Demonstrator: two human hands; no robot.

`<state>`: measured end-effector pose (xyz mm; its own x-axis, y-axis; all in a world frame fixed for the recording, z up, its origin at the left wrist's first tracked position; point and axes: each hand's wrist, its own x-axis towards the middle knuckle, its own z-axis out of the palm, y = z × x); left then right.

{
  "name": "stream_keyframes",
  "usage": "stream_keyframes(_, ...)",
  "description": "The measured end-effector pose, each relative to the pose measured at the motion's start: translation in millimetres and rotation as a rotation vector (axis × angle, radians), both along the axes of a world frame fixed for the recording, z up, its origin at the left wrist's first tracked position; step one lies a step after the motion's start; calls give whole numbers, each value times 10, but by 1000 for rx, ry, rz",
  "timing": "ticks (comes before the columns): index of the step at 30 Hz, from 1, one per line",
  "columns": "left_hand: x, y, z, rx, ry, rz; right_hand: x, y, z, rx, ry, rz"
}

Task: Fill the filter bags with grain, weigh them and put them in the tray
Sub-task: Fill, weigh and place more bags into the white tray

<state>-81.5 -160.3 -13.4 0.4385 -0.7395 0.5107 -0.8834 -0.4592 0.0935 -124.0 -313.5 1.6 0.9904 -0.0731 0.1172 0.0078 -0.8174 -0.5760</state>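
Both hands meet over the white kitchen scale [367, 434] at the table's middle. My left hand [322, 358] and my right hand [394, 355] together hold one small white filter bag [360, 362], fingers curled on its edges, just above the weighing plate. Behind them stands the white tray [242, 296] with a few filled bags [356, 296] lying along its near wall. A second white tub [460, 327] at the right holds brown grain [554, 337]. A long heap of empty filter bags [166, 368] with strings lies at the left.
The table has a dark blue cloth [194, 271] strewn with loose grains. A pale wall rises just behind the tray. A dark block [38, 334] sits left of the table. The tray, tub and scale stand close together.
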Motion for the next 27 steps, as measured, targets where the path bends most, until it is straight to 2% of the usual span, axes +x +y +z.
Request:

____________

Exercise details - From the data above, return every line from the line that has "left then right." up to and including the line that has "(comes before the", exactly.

Reply to the exercise -
`<state>`: measured end-effector pose (xyz mm; its own x-axis, y-axis; all in a world frame fixed for the recording, z up, its origin at the left wrist's first tracked position; point and axes: each hand's wrist, its own x-axis towards the middle knuckle, its own z-axis out of the palm, y = z × x); left then right.

{
  "name": "stream_keyframes",
  "usage": "stream_keyframes(_, ...)",
  "description": "The measured end-effector pose, each relative to the pose measured at the motion's start: translation in millimetres and rotation as a rotation vector (axis × angle, radians), both along the axes of a world frame fixed for the recording, z up, its origin at the left wrist's first tracked position; step one lies a step after the motion's start; calls give whole numbers, each value times 10, but by 1000 for rx, ry, rz",
  "timing": "ticks (comes before the columns): index of the step at 30 Hz, from 1, one per line",

Output is finished, and nothing else is required.